§ **Problem to work on**
From the entries below, return every line that includes the word "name".

*** Opening of Records provided ***

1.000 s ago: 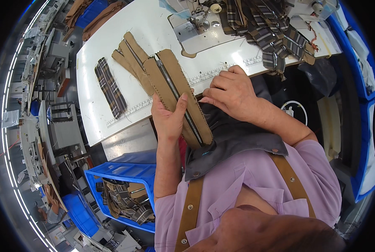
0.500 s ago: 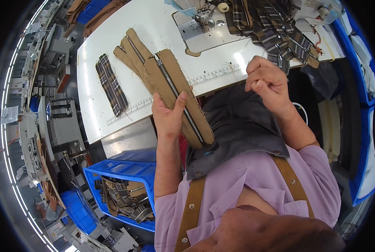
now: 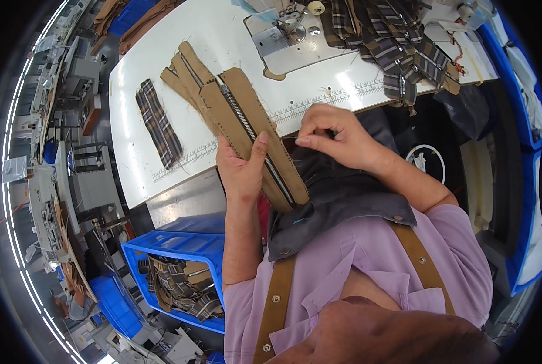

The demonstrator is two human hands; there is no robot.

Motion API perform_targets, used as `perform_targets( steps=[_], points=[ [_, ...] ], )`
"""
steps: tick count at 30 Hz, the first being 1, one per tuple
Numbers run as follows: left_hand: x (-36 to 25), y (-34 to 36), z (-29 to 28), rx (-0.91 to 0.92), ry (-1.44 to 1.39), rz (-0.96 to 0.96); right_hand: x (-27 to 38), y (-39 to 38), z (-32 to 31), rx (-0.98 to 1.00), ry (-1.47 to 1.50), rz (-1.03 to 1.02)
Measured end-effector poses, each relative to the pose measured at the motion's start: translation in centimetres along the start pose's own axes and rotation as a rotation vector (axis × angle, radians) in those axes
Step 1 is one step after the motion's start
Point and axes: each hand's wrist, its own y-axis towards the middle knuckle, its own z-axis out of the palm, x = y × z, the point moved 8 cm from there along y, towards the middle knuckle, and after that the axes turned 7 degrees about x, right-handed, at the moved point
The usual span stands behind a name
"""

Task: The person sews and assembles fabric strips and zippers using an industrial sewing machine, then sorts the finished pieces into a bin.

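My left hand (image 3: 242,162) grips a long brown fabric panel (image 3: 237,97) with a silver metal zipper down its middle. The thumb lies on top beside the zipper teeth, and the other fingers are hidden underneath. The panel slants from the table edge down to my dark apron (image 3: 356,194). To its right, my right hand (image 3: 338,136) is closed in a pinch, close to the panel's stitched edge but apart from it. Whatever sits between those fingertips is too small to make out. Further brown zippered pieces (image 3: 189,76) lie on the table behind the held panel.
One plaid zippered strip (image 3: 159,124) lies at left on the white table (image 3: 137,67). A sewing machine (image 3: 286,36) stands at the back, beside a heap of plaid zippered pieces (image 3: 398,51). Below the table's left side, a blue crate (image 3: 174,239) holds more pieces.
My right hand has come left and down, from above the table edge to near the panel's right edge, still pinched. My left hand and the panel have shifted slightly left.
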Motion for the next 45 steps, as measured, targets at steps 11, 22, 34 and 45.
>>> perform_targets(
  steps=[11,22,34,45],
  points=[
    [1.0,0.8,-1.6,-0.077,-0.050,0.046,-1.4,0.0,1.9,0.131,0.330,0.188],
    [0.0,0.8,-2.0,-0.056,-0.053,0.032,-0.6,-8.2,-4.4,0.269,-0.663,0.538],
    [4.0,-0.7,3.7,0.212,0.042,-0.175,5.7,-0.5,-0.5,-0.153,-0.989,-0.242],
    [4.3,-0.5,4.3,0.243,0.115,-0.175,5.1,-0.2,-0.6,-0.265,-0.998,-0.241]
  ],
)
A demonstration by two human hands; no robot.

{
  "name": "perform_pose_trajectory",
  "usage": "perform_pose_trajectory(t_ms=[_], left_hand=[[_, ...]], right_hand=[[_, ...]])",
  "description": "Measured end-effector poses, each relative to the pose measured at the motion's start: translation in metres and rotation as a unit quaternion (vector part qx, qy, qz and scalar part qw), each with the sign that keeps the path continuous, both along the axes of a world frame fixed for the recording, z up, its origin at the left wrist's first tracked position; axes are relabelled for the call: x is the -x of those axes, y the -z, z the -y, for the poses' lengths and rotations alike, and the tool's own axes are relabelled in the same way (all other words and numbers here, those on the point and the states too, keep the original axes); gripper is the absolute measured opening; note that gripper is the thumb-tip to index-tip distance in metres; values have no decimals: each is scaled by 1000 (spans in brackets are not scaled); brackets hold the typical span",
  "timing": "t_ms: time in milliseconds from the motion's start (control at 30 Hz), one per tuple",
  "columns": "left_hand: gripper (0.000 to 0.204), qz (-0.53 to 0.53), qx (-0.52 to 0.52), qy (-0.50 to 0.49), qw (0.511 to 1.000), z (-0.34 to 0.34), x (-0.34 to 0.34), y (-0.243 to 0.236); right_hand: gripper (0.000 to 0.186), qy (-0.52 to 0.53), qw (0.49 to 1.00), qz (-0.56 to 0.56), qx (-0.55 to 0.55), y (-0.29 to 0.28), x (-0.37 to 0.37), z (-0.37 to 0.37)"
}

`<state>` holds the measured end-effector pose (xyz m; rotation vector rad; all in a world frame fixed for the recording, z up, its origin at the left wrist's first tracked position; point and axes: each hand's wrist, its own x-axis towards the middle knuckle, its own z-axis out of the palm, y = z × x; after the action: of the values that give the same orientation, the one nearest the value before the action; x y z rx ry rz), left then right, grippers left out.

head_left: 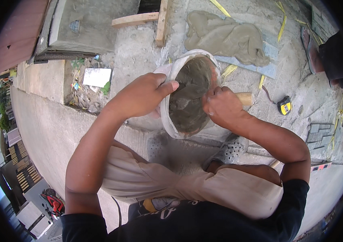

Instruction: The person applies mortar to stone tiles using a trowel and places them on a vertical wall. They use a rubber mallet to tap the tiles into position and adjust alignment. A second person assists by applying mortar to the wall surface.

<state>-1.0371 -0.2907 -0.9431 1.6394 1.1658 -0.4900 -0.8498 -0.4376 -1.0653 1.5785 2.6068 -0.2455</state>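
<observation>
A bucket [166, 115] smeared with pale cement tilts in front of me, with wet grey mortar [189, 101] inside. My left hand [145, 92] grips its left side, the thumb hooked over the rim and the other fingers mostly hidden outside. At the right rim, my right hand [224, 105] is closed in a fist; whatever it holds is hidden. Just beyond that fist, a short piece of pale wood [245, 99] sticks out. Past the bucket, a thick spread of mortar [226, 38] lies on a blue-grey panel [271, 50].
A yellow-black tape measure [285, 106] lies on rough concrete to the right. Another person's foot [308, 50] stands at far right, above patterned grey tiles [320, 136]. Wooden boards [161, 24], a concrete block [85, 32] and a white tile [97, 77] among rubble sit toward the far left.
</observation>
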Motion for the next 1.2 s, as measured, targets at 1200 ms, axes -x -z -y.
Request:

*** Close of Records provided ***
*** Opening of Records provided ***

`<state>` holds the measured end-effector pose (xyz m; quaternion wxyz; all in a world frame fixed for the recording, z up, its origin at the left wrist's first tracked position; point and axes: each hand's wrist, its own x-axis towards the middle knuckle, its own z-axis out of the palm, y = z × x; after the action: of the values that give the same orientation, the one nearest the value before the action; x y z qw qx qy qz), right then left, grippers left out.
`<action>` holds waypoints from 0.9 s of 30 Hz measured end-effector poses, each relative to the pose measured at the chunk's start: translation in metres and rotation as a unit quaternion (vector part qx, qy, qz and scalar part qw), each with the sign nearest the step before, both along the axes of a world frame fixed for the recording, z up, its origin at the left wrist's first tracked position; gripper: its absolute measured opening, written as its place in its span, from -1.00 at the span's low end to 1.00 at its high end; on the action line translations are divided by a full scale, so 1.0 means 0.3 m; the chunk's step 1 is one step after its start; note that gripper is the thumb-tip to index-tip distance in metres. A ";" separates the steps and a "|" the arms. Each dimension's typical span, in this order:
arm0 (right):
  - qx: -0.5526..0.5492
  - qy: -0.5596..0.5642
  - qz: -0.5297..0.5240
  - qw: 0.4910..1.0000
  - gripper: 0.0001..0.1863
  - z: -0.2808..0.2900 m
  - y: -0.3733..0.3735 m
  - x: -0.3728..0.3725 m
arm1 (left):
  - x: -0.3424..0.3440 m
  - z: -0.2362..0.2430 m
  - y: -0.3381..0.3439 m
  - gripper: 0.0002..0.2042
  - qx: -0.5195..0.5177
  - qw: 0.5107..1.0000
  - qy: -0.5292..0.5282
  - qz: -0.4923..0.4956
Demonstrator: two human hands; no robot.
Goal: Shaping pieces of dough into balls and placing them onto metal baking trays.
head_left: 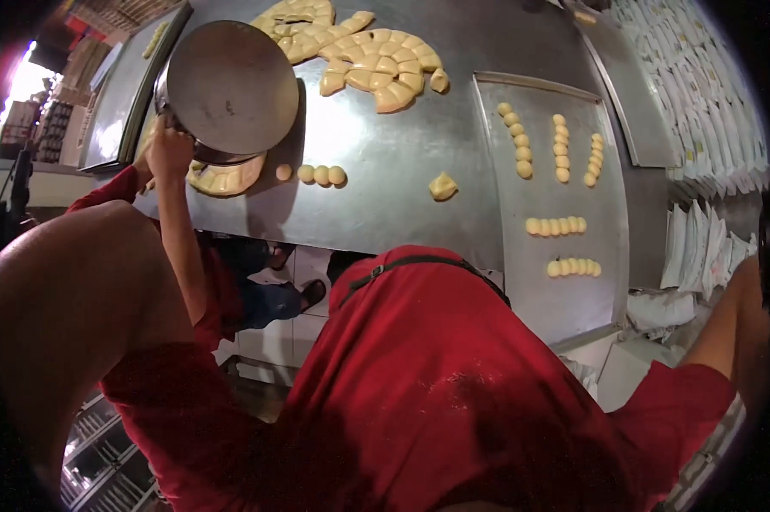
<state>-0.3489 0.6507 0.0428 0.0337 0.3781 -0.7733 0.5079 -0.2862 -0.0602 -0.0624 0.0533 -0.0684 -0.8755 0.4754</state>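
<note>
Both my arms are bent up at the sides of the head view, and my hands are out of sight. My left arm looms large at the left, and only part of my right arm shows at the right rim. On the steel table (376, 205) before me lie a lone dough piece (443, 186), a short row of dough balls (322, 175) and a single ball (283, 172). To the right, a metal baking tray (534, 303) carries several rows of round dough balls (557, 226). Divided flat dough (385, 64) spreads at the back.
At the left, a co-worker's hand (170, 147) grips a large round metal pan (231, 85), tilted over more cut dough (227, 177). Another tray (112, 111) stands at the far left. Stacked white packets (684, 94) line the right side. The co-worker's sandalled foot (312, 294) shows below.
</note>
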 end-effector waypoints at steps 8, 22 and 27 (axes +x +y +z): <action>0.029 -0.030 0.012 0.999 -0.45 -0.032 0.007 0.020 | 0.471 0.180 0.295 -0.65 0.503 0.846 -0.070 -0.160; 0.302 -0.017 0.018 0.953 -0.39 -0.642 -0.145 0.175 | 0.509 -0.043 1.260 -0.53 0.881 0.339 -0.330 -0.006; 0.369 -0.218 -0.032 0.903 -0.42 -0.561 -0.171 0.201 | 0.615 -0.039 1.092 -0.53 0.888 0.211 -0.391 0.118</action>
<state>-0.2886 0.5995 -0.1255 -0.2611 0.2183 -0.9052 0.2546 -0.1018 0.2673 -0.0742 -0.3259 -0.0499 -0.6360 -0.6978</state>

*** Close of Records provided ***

§ **Answer to this problem**
The usual span stands behind a name
  "name": "perform_pose_trajectory",

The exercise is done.